Brasília, 02 (AE) - O governo tem três alternativas para substituir a Parcela de Preços Específica (PPE), cobrada nos combustíveis para garantir R$ 3,487 bilhões de receitas no Orçamento da União em 2000 na chamada conta-petróleo
Além do imposto sobre os combustíveis, essa sobretaxa poderá ser mantida por meio de uma contribuição sobre intervenção de domínio econômico - como o Adicional de Frete à Marinha Mercante - específica para o setor de petróleo ou de um adicional de tarifa, semelhante à existente hoje para os serviços aeroportuários (taxa de embarque), segundo revelou hoje uma fonte da equipe econômica.
A forma jurídica do tributo ainda está em discussão, mas a introdução de um imposto sobre os combustíveis no sistema tributário ganhou força nos últimos dias. O secretário-executivo do Ministério da Fazenda, Amaury Bier, defendeu o novo tributo ontem (01), durante teleconferência a cerca de 300 investidores estrangeiros. O tributo é o único imposto seletivo aceito na Comissão Especial de Reforma Tributária da Câmara e deverá ser incluído pelo Congresso no Orçamento de 2000 como nova fonte de receitas para acomodar as emendas dos parlamentares, como ocorreu em 1998.
O imposto sobre os combustíveis também é reivindicado por parcela expressiva do setor de combustíveis, como forma de combater a concorrência desleal das distribuidoras que sonegam os tributos, provocando uma perda anual estimada em cerca de R$ 1 bilhão.

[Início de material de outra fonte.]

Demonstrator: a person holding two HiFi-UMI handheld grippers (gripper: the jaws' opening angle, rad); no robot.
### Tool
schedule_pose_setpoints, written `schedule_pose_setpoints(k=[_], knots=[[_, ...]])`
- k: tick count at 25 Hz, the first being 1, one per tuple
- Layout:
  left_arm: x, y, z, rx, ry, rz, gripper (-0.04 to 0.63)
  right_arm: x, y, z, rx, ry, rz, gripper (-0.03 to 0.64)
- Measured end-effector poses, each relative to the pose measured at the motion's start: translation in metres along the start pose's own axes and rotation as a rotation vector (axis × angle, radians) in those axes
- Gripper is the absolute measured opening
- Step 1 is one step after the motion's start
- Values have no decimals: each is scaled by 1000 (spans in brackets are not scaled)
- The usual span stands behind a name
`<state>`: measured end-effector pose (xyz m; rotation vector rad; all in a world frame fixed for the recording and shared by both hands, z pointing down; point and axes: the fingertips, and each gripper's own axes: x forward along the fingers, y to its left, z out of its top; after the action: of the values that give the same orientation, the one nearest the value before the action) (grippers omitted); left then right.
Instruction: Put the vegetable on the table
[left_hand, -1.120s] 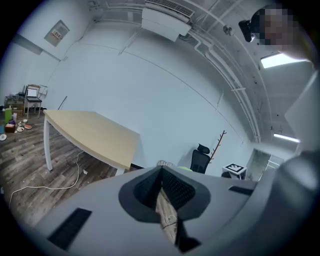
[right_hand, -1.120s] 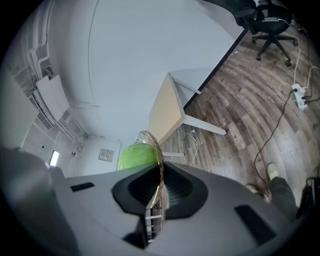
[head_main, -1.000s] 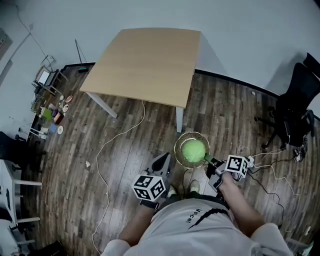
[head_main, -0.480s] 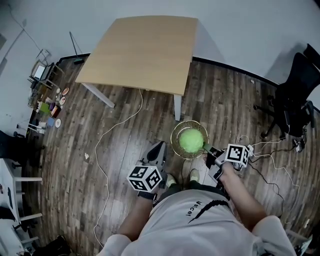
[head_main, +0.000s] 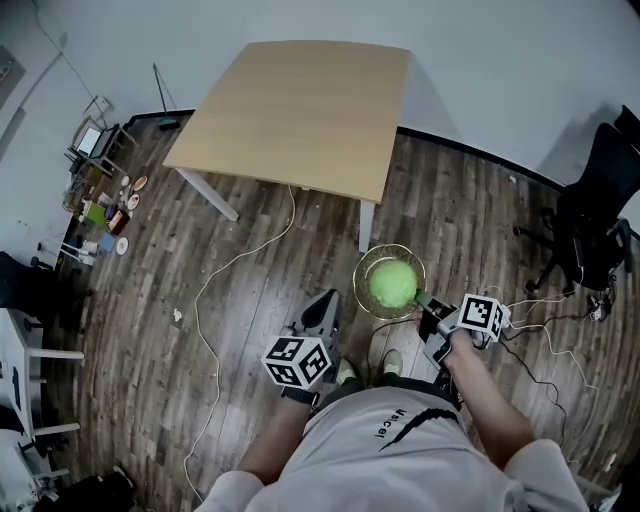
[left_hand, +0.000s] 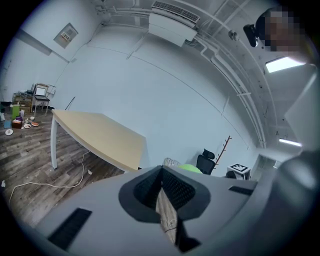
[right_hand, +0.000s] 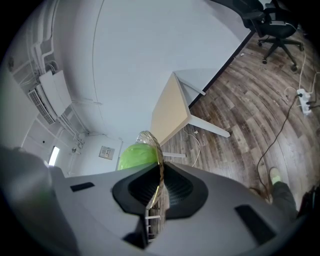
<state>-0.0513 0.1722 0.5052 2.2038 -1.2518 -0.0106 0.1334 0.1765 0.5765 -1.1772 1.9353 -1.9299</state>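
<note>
A round green vegetable (head_main: 392, 284) sits in a gold wire basket (head_main: 362, 276) held over the wood floor, just in front of the near edge of the light wooden table (head_main: 300, 110). My right gripper (head_main: 428, 308) is shut on the basket's rim; in the right gripper view the rim (right_hand: 154, 145) runs between the jaws with the vegetable (right_hand: 136, 155) to its left. The left gripper (head_main: 322, 310) hangs left of the basket, shut and holding nothing. In the left gripper view the table (left_hand: 100, 137) stands ahead and the vegetable (left_hand: 189, 168) peeks above the jaws.
A black office chair (head_main: 595, 215) stands at the right. A white cable (head_main: 215, 290) trails across the floor from under the table, and more cables (head_main: 545, 320) lie at the right. Small clutter (head_main: 100, 215) lines the left wall. The person's feet (head_main: 392, 362) are below the basket.
The head view has swung slightly. The basket with the vegetable stays in my right gripper at about the same place, and the left gripper keeps its pose.
</note>
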Motion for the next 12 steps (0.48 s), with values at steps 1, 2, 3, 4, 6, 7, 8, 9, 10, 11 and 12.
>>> schedule_pose_setpoints(k=[1, 2, 3, 4, 6, 7, 8, 9, 10, 11, 12], knots=[[-2, 3, 2, 2, -2, 0, 13, 3, 2, -1, 2, -3, 1, 37], [-4, 7, 4, 4, -4, 0, 13, 6, 3, -2, 2, -7, 1, 37], [-7, 11, 6, 7, -6, 1, 14, 10, 4, -3, 3, -10, 2, 37], [-10, 15, 8, 10, -8, 2, 14, 14, 6, -5, 4, -13, 2, 37], [-16, 25, 12, 15, -9, 1, 14, 22, 10, -9, 1, -23, 4, 37], [-20, 30, 14, 19, -8, -1, 14, 27, 13, -11, -2, -29, 6, 37], [-23, 34, 16, 23, -8, -3, 14, 32, 16, -13, -3, -34, 10, 37], [-27, 38, 18, 28, -7, -6, 14, 37, 18, -15, -3, -39, 13, 37], [-30, 42, 20, 33, -7, -8, 14, 42, 20, -17, -1, -43, 16, 37], [-33, 47, 22, 38, -8, -9, 14, 46, 22, -19, 2, -47, 18, 37], [-36, 51, 24, 42, -9, -9, 14, 51, 23, -20, 5, -50, 19, 37]])
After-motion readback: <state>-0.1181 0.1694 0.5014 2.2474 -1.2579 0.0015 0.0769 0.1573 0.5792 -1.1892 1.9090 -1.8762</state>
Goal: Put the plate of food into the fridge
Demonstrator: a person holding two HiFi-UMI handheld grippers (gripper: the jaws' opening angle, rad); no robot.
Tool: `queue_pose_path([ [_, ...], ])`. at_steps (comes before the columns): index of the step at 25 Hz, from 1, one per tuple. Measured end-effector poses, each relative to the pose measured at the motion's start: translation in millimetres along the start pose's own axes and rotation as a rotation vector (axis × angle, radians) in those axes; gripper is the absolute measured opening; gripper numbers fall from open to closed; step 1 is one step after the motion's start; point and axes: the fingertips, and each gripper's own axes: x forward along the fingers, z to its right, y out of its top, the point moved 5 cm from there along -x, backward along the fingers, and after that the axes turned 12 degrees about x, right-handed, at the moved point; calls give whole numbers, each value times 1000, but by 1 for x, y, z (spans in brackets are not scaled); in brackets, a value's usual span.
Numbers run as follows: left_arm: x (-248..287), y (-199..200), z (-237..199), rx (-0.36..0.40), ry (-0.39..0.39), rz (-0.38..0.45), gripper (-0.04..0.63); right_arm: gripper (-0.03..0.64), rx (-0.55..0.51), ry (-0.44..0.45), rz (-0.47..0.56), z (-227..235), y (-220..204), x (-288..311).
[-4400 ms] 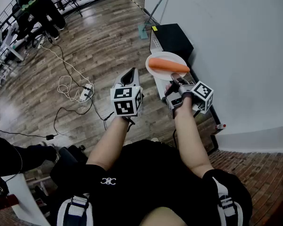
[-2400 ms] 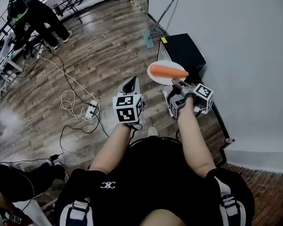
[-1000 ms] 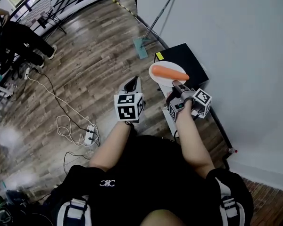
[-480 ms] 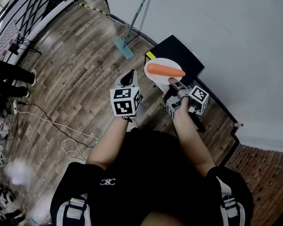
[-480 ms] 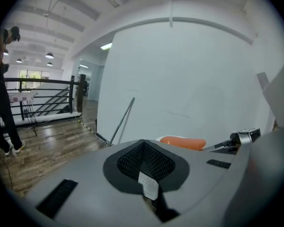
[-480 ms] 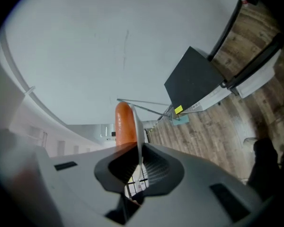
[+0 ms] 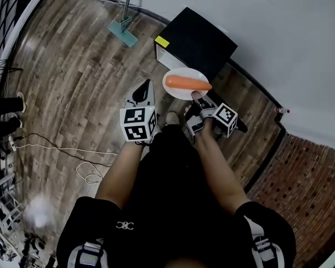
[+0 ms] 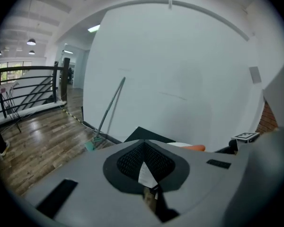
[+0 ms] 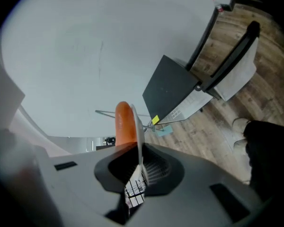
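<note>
A white plate [image 7: 175, 89] carrying a long orange carrot [image 7: 187, 83] is held out level in front of me. My right gripper [image 7: 197, 98] is shut on the plate's near rim. In the right gripper view the plate [image 9: 138, 131] shows edge-on between the pads, with the carrot [image 9: 124, 123] on its left side. My left gripper [image 7: 141, 91] hangs to the left of the plate, shut and holding nothing. A low black cabinet with a white side [image 7: 197, 40] stands against the wall just beyond the plate; it also appears in the left gripper view [image 8: 144, 134].
A green-headed mop [image 7: 121, 29] leans on the white wall left of the cabinet. Cables [image 7: 88, 175] trail over the wooden floor at lower left. A railing [image 7: 5, 4] runs along the upper left. Brick paving [image 7: 304, 169] begins at the right.
The view has swung round, so the black cabinet now lies straight ahead and closer to the plate. The plate and carrot stay in my right gripper; the left gripper keeps its place beside it.
</note>
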Motion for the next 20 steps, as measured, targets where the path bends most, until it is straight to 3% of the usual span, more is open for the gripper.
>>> queue_pose_path([
  [5, 54, -61, -10, 6, -14, -53, -2, 35, 16, -44, -31, 73, 17, 65],
  [10, 100, -132, -36, -9, -18, -104, -2, 34, 59, -32, 2, 153, 35, 129],
  [20, 175, -261, -46, 17, -107, -132, -2, 29, 117, 117, 170, 260, 99, 251],
])
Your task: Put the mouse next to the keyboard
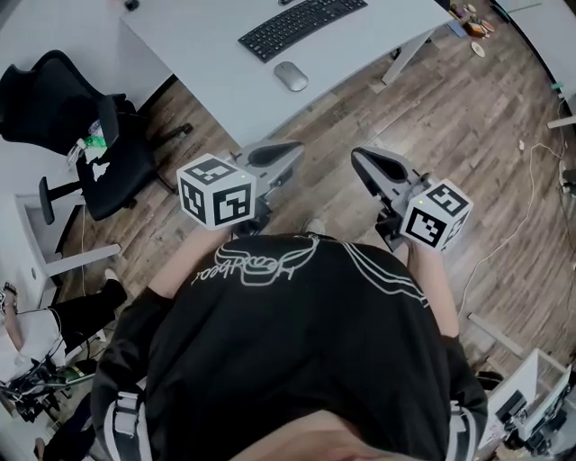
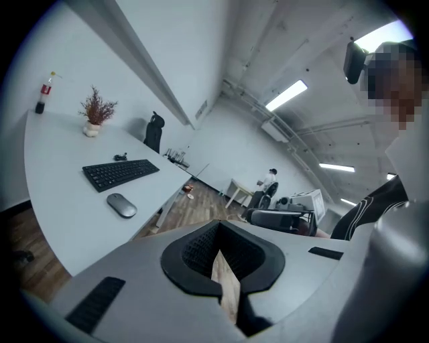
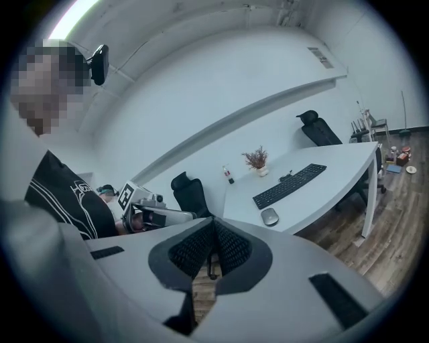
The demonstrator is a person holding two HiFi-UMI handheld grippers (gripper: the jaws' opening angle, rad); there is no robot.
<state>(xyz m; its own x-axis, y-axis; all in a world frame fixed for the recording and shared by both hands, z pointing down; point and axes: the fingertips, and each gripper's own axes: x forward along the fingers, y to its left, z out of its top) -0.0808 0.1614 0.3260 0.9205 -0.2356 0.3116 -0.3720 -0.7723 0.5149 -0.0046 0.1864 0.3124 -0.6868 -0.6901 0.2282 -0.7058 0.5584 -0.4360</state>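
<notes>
With left gripper [image 1: 293,149] and right gripper [image 1: 359,157] both closed on nothing, we step up, open one wide, and straddle the mouse [image 1: 291,76] squarely.

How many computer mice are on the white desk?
1: the mouse lies on the desk, apart from the keyboard, nearer the person. No second one shows in any view.

The table [image 1: 198,54] in the upper part of the frame is white, and on it are a black keyboard [image 1: 301,25] and a silver-grey mouse [image 1: 291,76]. The floor [image 1: 468,117] is brown wood-grain planking. The office chair [image 1: 72,117] at the left is black. The left claw [image 1: 286,153] and right claw [image 1: 363,160] are grey with black ribbed pads [image 2: 198,251]. Each carries a white cube [image 1: 216,191] patterned with black square markers. The person's shirt [image 1: 297,333] is black with white line artwork.
</notes>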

Há um mês e meio, uma comissão de técnicos dos Ministérios da Fazenda e do Planejamento, Orçamento e Gestão estuda a melhor forma jurídica de transformar a PPE num tributo. Com o encerramento do processo de liberalização do setor de petróleo, em agosto, e o consequente fim do tabelamento dos preços, será inviável a cobrança da PPE. Além de manter a receita da conta-petróleo - um pressuposto para a geração do superávit primário (receitas menos despesas, exceto juros da dívida pública) de R$ 28,4 bilhões em 2000 -, a nova forma de taxar os combustíveis resolve uma outra questão que deverá ocorrer quando a importação dos combustíveis for permitida, em agosto.
Para evitar que os preços dos derivados de petróleo importados cheguem ao Brasil cerca de 16% mais baixos que os nacionais, será necessário estender às importações a PPE ou o substituto dela. Ocorre que, como a PPE não é considerada um tributo nos moldes clássicos, a incidência sobre os derivados de petróleo importados teria grandes chances de ser contestada pela Organização Mundial do Comércio (OMC). Por todos esses motivos, o governo defende uma nova forma de tributar os combustíveis.
Na Comissão Especial de Reforma Tributária, foi criada uma subcomissão - a única - para estudar um modelo do novo imposto. O deputado sub-relator, Eliseu Resende (PFL-MG), propôs que o imposto incida somente sobre gasolina, álcool e diesel - óleo combustível e nafta, insumos industriais, ficariam de fora - e substitua toda a atual carga tributária cobrada do setor, até mesmo a PPE. Esse modelo é bem aceito, mas um ponto da proposta pode gerar polêmica: a vinculação de parte dos recursos para um fundo rodoviário destinado a financiar obras no setor de transportes.
Outra dificuldade é que o imposto sobre combustíveis - que abrangeria a Cofins, o PIS, o Imposto sobre Circulação de Mercadorias e Serviços (ICMS) e a PPE, entre outros de menor peso - teria de ser aprovado por emenda constitucional. A comissão especial defende a inclusão do novo tributo na reforma tributária, que está em discussão na Câmara e não tem prazo definido para ser aprovada.